### Exercise description
Only one span of the listing below should come back. It runs from the line with "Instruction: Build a" through the line with "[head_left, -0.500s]", and each of its lines must be reproduced exactly.

### Recorded information
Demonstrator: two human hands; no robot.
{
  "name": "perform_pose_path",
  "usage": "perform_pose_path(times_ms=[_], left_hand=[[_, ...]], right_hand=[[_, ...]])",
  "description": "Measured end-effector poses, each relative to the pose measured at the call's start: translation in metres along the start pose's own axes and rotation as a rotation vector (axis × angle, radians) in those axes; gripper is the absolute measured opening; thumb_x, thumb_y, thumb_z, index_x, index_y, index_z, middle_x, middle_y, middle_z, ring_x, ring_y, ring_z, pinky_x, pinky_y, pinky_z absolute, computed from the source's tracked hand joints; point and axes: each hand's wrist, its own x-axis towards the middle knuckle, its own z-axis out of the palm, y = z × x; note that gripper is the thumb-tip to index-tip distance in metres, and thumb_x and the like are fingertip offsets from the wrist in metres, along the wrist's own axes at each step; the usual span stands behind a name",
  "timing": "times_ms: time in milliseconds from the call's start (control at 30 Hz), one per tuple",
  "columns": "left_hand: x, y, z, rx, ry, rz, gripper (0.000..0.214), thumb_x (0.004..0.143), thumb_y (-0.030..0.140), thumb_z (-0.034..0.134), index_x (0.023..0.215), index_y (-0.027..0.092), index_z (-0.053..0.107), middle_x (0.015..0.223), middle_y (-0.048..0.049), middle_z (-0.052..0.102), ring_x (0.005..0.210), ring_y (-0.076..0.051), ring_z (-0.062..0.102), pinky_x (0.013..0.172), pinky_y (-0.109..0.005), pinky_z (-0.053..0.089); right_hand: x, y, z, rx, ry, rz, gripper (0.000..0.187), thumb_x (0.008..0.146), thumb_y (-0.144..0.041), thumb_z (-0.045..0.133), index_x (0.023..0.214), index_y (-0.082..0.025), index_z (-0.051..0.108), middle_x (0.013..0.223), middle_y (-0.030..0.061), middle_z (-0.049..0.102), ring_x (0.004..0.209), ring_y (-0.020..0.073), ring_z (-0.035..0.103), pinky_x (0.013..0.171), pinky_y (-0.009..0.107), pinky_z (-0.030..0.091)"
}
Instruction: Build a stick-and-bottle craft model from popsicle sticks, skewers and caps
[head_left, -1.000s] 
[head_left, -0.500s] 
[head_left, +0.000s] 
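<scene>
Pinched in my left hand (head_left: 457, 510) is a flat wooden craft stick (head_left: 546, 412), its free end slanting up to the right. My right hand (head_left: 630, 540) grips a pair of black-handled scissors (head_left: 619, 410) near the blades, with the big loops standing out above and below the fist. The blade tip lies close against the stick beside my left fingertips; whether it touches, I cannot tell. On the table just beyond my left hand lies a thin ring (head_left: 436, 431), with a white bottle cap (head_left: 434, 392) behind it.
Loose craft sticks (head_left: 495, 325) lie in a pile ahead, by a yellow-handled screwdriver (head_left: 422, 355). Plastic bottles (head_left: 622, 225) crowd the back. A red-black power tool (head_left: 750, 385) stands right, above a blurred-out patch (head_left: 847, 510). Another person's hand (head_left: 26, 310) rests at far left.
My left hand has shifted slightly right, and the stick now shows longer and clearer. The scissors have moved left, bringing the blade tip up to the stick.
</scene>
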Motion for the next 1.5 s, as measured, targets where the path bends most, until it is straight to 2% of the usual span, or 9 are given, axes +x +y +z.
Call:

### Result below
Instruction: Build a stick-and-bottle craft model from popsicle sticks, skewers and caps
[head_left, -1.000s] 
[head_left, -0.500s] 

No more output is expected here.